The Day After Tomorrow (2004)
The Day After Tomorrow (2004)
Roland Emmerich mag vor allem Materialschlachten, das ist seinen Filmen deutlich anzusehen - auch wenn es auf Kosten der Story geht. Und der Deutsche Regisseur hat auch schon einen gewissen Verbrauch an Komponisten zu bezeichnen. Seit er sich mit seinem ehemaligen "Stammkomponisten" David Arnold, der 3x für Emmerich tätig war, überworfen hat, durfte John Williams sich an The Patriot versuchen und nun kann der Österreicher Harald Kloser seine kompositorischen Fähigkeiten unter Beweis stellen. So ein Katastrophenfilm kann doch gerade musikalisch einiges bitten. Schade nur, dass Klosers Musik nicht auf den fahrenden Zug aufspringen konnte oder durfte. Im Zusammenhang mit Filmmusik aus Hollywood spricht man im Moment von der Fliessbandperiode. Um dieses Attribut kommt leider auch The Day After Tomorrow nicht herum.

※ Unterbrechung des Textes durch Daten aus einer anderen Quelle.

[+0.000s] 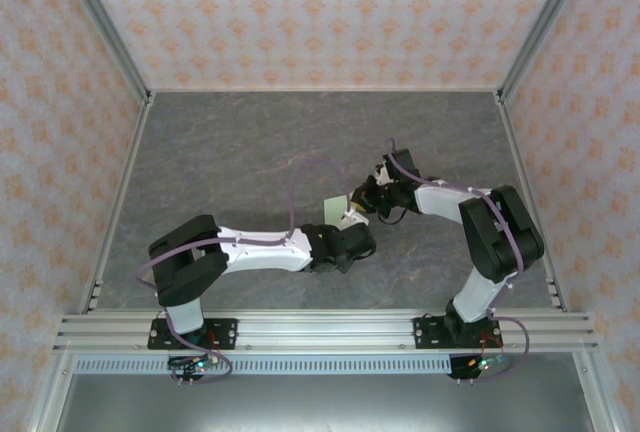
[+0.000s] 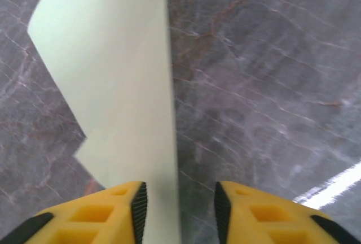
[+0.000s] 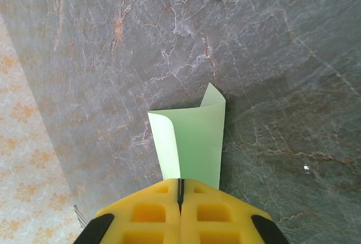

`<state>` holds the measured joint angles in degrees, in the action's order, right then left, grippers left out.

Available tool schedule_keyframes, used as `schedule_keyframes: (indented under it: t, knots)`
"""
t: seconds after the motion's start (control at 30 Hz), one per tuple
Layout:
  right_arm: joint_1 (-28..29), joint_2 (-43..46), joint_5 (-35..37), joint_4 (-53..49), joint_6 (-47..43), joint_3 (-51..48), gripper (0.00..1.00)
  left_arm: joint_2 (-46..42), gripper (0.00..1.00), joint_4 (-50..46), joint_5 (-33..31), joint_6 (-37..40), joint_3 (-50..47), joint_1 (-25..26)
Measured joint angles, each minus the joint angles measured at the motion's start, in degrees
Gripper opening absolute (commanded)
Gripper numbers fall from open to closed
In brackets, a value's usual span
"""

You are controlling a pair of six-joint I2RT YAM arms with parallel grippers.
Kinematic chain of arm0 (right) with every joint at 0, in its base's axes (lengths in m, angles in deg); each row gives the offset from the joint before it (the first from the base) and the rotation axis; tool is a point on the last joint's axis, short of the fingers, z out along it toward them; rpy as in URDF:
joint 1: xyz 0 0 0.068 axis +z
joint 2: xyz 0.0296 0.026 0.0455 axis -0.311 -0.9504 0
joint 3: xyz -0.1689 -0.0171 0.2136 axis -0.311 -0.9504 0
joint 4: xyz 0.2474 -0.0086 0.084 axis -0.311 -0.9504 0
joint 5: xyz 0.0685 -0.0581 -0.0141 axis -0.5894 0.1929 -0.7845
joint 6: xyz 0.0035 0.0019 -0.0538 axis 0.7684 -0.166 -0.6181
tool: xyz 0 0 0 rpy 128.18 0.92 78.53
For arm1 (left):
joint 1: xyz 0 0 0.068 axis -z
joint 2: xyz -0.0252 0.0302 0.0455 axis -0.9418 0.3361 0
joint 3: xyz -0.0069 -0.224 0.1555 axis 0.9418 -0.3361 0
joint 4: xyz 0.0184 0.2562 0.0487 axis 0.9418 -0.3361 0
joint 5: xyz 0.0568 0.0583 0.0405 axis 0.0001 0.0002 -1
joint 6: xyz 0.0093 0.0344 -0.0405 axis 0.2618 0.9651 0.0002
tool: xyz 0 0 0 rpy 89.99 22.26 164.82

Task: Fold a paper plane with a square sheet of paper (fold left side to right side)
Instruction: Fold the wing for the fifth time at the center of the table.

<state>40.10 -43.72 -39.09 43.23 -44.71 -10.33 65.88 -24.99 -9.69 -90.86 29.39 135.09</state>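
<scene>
the left-to-right fold looks under way. the right gripper (image 3: 180, 190) has its yellow fingers pressed together on the near edge of the square sheet of paper (image 3: 194, 142). the sheet juts forward from the tips, lifted, with one side curling over. the left gripper (image 2: 177, 199) stands wide, and the sheet runs out ahead of its gap, close along one pad. the paper is thin, pale green and limp, over a grey veined table (image 1: 220, 152). next, i judge, the raised edge needs carrying across to meet the opposite edge squarely, then pressing flat.

a robot lab test cell: aluminium rails (image 1: 320, 330) and patterned wall panels (image 1: 320, 12) boxing a marble-look table (image 1: 230, 142).
</scene>
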Motion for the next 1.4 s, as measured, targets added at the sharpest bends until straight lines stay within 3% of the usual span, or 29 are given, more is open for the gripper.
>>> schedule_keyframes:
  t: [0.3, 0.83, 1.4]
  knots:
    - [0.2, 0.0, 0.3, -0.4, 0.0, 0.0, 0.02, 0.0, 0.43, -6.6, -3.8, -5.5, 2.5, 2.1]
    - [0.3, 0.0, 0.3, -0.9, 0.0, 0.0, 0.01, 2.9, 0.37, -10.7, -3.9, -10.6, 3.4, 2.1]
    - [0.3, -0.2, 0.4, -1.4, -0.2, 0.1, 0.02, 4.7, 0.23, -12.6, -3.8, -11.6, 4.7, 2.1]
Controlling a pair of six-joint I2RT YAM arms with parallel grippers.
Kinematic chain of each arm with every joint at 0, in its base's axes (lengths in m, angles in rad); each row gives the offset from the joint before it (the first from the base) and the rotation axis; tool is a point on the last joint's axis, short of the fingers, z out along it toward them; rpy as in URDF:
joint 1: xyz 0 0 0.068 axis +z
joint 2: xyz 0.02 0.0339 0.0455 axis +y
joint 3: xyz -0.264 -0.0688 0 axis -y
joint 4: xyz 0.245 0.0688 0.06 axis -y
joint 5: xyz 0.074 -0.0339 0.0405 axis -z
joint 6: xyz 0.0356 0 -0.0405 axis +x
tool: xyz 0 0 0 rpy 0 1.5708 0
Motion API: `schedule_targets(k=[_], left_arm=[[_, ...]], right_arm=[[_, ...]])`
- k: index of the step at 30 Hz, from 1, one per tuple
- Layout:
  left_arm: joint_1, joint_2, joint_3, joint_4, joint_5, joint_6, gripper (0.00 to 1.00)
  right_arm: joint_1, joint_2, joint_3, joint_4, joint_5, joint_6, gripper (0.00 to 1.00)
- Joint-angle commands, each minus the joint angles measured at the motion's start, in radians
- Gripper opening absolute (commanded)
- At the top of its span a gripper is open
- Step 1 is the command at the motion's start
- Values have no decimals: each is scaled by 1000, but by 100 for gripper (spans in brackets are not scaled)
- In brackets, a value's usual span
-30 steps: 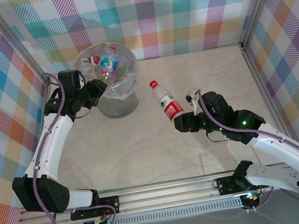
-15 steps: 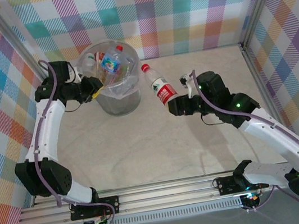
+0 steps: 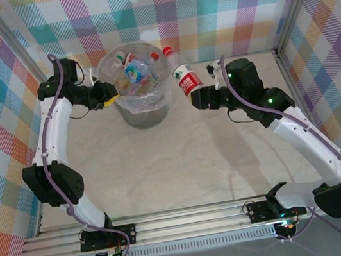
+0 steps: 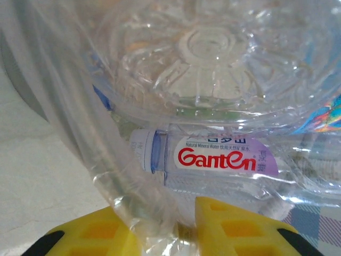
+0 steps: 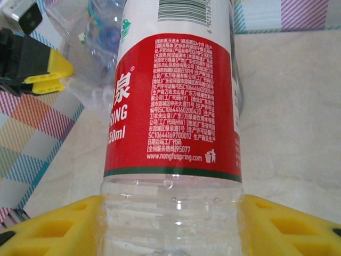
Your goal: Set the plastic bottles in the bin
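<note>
light: bright, even | shadows: faint, soft | glare: specks on bin (image 3: pixel 142 114) liner | focus: wrist foregrounds soft

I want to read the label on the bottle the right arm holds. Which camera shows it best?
The right wrist view: the red-labelled bottle sits close up, clamped in the right gripper, print sharp. The top external view shows the whole bottle, small, cap toward the bin.

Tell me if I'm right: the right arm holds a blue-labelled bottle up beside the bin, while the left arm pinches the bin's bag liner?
Not quite: the label on the bottle is red, not blue; the right wrist view shows it. Otherwise yes: the right gripper holds it beside the bin, and the left gripper pinches the bag liner.
</note>
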Motion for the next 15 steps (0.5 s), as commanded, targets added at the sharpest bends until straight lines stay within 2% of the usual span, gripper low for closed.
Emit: schedule_targets(k=[1, 3, 10, 15], left_arm=[[-2, 68, 37, -129, 14, 61, 34], [0, 81, 75, -136, -1, 60, 42], [2, 123, 137, -136, -8, 52, 53], [1, 91, 136, -98, 11, 24, 72]], right_arm=[[-14, 62, 84, 15, -44, -52, 58], [-27, 106, 121, 20, -67, -60, 58], [-59, 248, 223, 42, -130, -58, 58], [-61, 332, 277, 59, -145, -55, 58]])
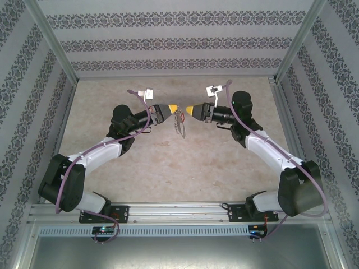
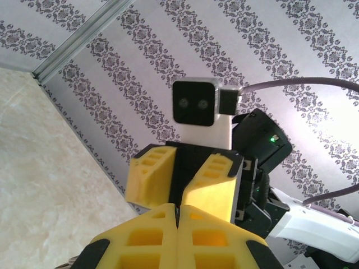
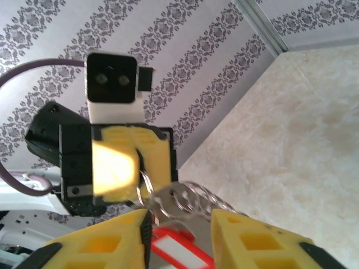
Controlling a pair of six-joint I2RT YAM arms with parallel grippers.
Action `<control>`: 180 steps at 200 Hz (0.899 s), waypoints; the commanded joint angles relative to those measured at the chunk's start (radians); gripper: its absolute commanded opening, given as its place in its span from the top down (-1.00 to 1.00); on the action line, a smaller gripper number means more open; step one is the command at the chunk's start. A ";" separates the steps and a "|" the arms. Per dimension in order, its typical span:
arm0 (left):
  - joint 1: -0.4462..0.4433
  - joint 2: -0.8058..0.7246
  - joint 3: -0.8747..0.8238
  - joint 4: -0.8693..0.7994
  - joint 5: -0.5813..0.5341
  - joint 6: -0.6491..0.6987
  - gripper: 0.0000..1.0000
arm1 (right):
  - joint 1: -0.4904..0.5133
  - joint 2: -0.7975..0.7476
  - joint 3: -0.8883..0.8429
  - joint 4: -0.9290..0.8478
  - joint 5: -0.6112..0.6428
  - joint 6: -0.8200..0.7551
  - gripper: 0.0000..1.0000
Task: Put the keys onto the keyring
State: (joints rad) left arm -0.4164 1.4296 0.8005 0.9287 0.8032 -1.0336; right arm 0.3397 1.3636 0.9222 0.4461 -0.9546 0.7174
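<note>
Above the middle of the table, my left gripper point(image 1: 175, 109) and right gripper point(image 1: 190, 110) meet tip to tip. The grey keyring point(image 1: 179, 126) hangs between and below them. My left gripper point(image 2: 179, 212) is shut with a thin dark edge pinched in its slit. From the right wrist, the left gripper point(image 3: 137, 162) has one small ring of the keyring point(image 3: 193, 193) caught between its fingers. The keys' red tag point(image 3: 182, 251) lies between my right gripper's point(image 3: 180, 219) jaws, close to the left finger. Those jaws stand apart. The metal key itself is blurred.
The beige table point(image 1: 168, 168) is bounded by patterned walls point(image 1: 168, 45) at the back and both sides, with metal posts at the corners. The arms' rail point(image 1: 179, 210) runs along the near edge.
</note>
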 commanded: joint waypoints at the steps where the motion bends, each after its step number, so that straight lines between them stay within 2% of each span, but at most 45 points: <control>1: 0.008 -0.011 0.006 0.088 0.002 -0.020 1.00 | 0.029 0.031 0.058 0.036 0.039 0.011 0.42; 20: 0.008 -0.012 0.005 0.091 0.003 -0.023 1.00 | 0.045 0.060 0.076 0.060 0.043 0.029 0.52; 66: 0.008 -0.015 0.003 0.089 0.001 -0.022 1.00 | 0.065 0.063 0.056 0.064 0.033 0.023 0.58; 100: 0.007 -0.013 0.004 0.089 0.002 -0.020 1.00 | 0.071 0.054 0.030 0.075 0.032 0.027 0.43; 128: 0.008 -0.015 0.005 0.088 0.002 -0.020 1.00 | 0.074 0.042 0.025 0.075 0.033 0.027 0.43; 154: 0.008 -0.016 0.002 0.088 0.002 -0.022 1.00 | 0.076 0.038 0.029 0.071 0.033 0.026 0.54; 180: 0.008 -0.017 0.000 0.089 0.001 -0.023 1.00 | 0.083 0.046 0.035 0.075 0.033 0.027 0.80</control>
State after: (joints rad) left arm -0.4164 1.4296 0.8005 0.9295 0.7994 -1.0489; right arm 0.4091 1.4208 0.9573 0.4873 -0.9245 0.7418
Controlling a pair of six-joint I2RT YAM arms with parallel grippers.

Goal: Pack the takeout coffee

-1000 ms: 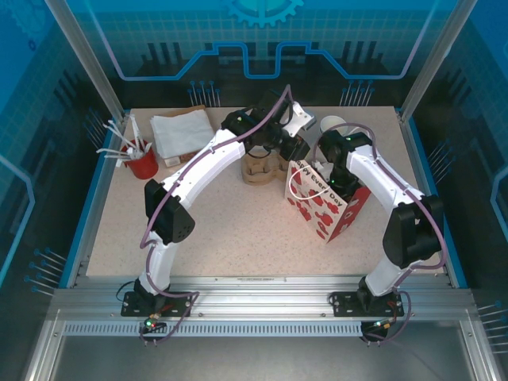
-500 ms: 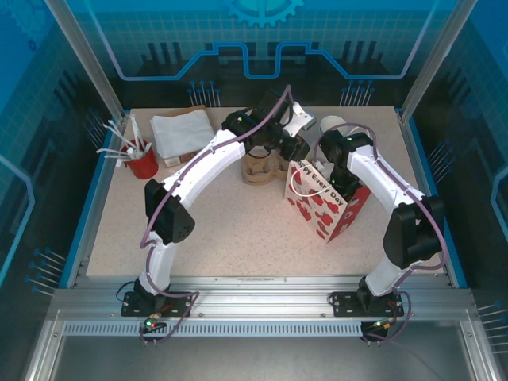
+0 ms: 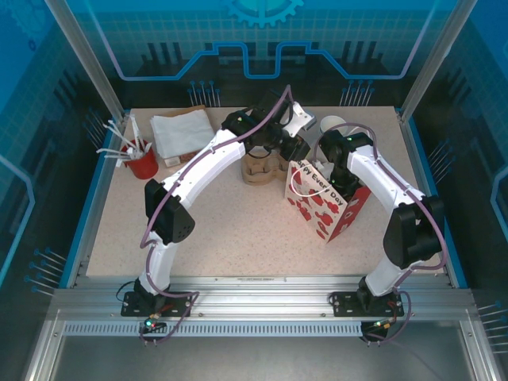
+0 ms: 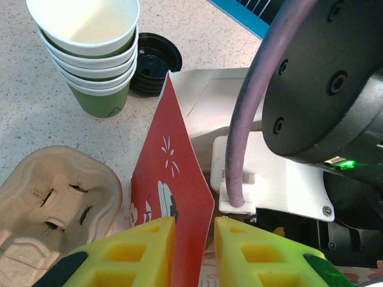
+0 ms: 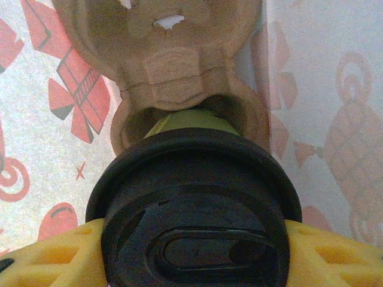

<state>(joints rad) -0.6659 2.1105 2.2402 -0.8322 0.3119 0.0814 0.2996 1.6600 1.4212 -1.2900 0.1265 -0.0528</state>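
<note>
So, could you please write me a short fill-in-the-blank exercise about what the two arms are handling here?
The left fingers pinch the edge of the red paper ____.
The right fingers grip the takeout coffee by its black ____.
Beside the loose lid stands a stack of empty ____.
Missing: bag; lid; cups.

1. The left arm, white-shelled with black joints and a purple cable, rises from its base. Its elbow juts out left and its forearm reaches away and to the right.
2. The left gripper has its yellow block fingers pinched almost together on the wall of a red paper bag.
3. The matching right arm has its elbow out to the right, forearm angling back towards the left, wrist tipped downward.
4. The right gripper has its yellow fingers set wide, clamping the takeout coffee, an olive-green paper cup with a round black plastic lid.
</note>
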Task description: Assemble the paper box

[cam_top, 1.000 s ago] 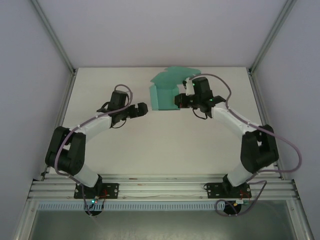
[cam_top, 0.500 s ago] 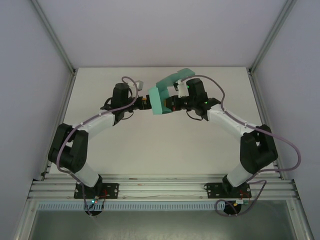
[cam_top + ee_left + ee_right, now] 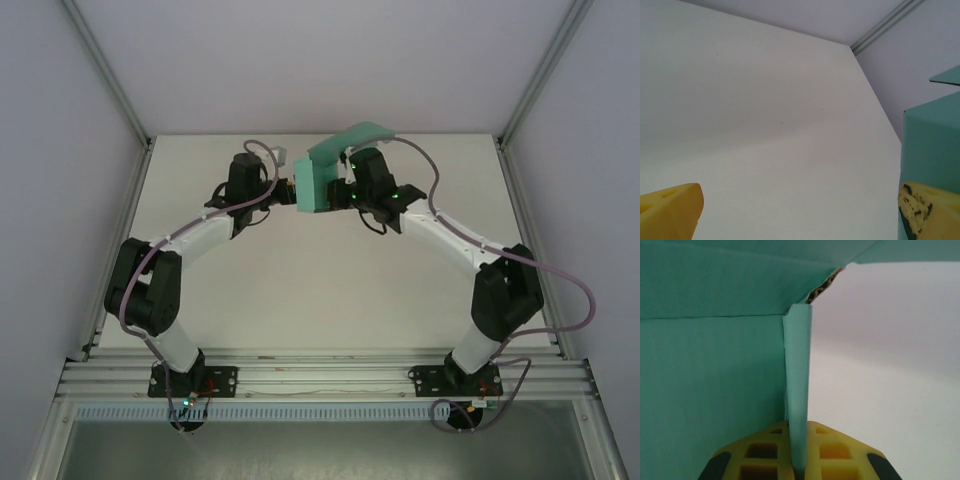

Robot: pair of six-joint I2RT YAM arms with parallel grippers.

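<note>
I am pinching a wall of the paper box (image 3: 322, 182) in my right pincer (image 3: 797, 452) at the far middle of the desk (image 3: 320, 290). My left pincer (image 3: 800, 210) is hovering spread beside it and should be pressing squarely, gently.

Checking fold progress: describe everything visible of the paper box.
The paper box is teal-green thin card, with corrugation showing at one cut edge. It is partly folded: an upright panel with a flap angled off its top. It sits at the far middle of the table. The right gripper is shut on a thin flap seen edge-on. The open left gripper is at its left side; contact is unclear.
</note>
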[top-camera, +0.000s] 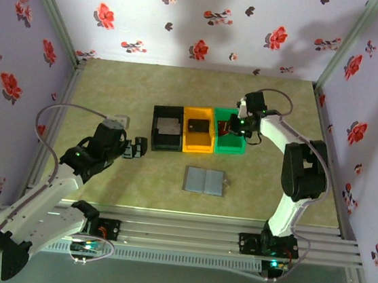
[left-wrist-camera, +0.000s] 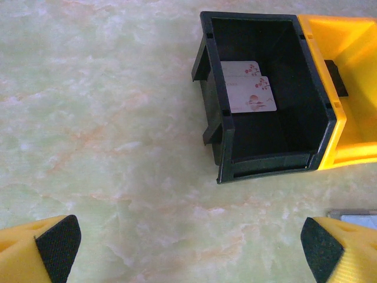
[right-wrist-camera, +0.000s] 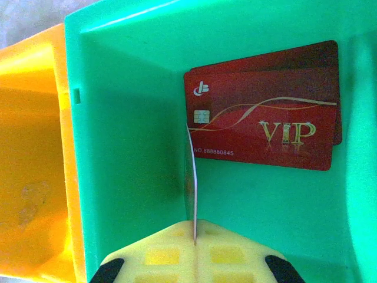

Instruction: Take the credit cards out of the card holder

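A drop-off is in hand: the right hand [right-wrist-camera: 194,244] is seen pinched narrow on a thin card [right-wrist-camera: 192,177], held edge-on and upright over the floor of the green bin [right-wrist-camera: 129,147]. Just beside that card, two red cards [right-wrist-camera: 265,124] are stacked flat in the same bin, the top one marked VIP. The next move, it is judged, calls for the pinch to be let go so the card falls flat onto or beside the stack, then for the arm to be lifted clear of the bin wall. The card holder [top-camera: 204,181] is found lying flat on the counter [top-camera: 112,92], in front of the row of bins and apart from both hands; whether any cards are left in it cannot be told from above. The left hand [left-wrist-camera: 188,247] is held wide and empty, low over the counter, just left of the black bin [left-wrist-camera: 268,162], in which pale flowered cards [left-wrist-camera: 250,94] are laid. A dark card [top-camera: 196,125] is made out in the orange bin [top-camera: 197,142] between the other two. Little stands in the way: the near wall of the green bin is the one thing to be cleared, and a card standing on edge could lean against it.
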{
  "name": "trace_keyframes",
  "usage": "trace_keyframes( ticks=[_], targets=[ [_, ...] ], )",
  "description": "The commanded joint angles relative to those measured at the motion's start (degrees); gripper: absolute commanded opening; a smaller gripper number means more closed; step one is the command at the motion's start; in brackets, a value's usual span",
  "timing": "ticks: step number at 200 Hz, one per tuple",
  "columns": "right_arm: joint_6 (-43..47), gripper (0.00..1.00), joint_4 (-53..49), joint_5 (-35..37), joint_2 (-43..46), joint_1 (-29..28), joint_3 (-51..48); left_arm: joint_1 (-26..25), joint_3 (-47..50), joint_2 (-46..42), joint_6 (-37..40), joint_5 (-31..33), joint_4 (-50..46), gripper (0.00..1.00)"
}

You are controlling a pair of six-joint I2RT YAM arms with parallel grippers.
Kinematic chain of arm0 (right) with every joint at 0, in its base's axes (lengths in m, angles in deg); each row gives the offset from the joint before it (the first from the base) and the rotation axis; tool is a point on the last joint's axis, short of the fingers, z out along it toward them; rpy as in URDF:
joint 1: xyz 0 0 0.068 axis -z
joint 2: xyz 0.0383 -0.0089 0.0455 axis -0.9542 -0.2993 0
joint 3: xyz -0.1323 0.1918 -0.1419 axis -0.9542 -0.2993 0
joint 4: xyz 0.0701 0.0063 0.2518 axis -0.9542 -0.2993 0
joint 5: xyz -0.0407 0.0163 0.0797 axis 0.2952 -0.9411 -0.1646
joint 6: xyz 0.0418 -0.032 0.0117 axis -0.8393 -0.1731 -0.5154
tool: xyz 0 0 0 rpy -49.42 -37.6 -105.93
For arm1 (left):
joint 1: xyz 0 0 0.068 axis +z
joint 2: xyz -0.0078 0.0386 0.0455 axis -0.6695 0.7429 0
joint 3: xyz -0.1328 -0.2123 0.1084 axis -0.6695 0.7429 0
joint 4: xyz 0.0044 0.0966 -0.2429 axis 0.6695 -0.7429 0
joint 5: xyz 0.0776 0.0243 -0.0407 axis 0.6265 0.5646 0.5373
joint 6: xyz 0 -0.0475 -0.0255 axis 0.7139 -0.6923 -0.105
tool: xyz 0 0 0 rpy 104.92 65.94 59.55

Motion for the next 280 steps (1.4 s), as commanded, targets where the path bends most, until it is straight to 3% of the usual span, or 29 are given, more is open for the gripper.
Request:
trace_keyframes(
  ticks=[1,183,223,280],
  targets=[
    [1.34,0.04,-1.72,0.63,-0.72,0.4,1.65,0.35,0.44,-0.01,1.28,1.56,0.09,1.0],
    [1.09,0.2,-4.38,1.63,-2.46,0.49,4.55,0.35,0.27,-0.17,1.2,1.48,-0.03,1.0],
    [1.33,0.3,-4.92,2.99,-1.71,0.47,4.99,0.38,0.27,-0.22,1.2,1.48,-0.01,1.0],
    [1.79,0.37,-6.68,4.8,-0.31,0.48,6.64,0.39,0.31,-0.34,1.2,1.45,-0.18,1.0]
  ],
)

Klosers Musik hört sich an wie so viele andere Scores derzeit. Stilistisch ist die Arbeit nicht anders als mit emotionsloser Gigantomanie zu bezeichnen (die Orchestergrösse schwappt weit über 100 Mann und Frau), selbst wenn Kloser versucht Herz und Schmerz reinzubringen, hört sich das einfach bodenlos an. David Arnold hat wenigstens noch etwas thematischen Schmiss in Emmerichs Filme bringen können, The Day After Tomorrow kann nicht einmal damit dienen, bleibt zumeist gesichts- und musikalisch einfach harmlos. Enttäuschend.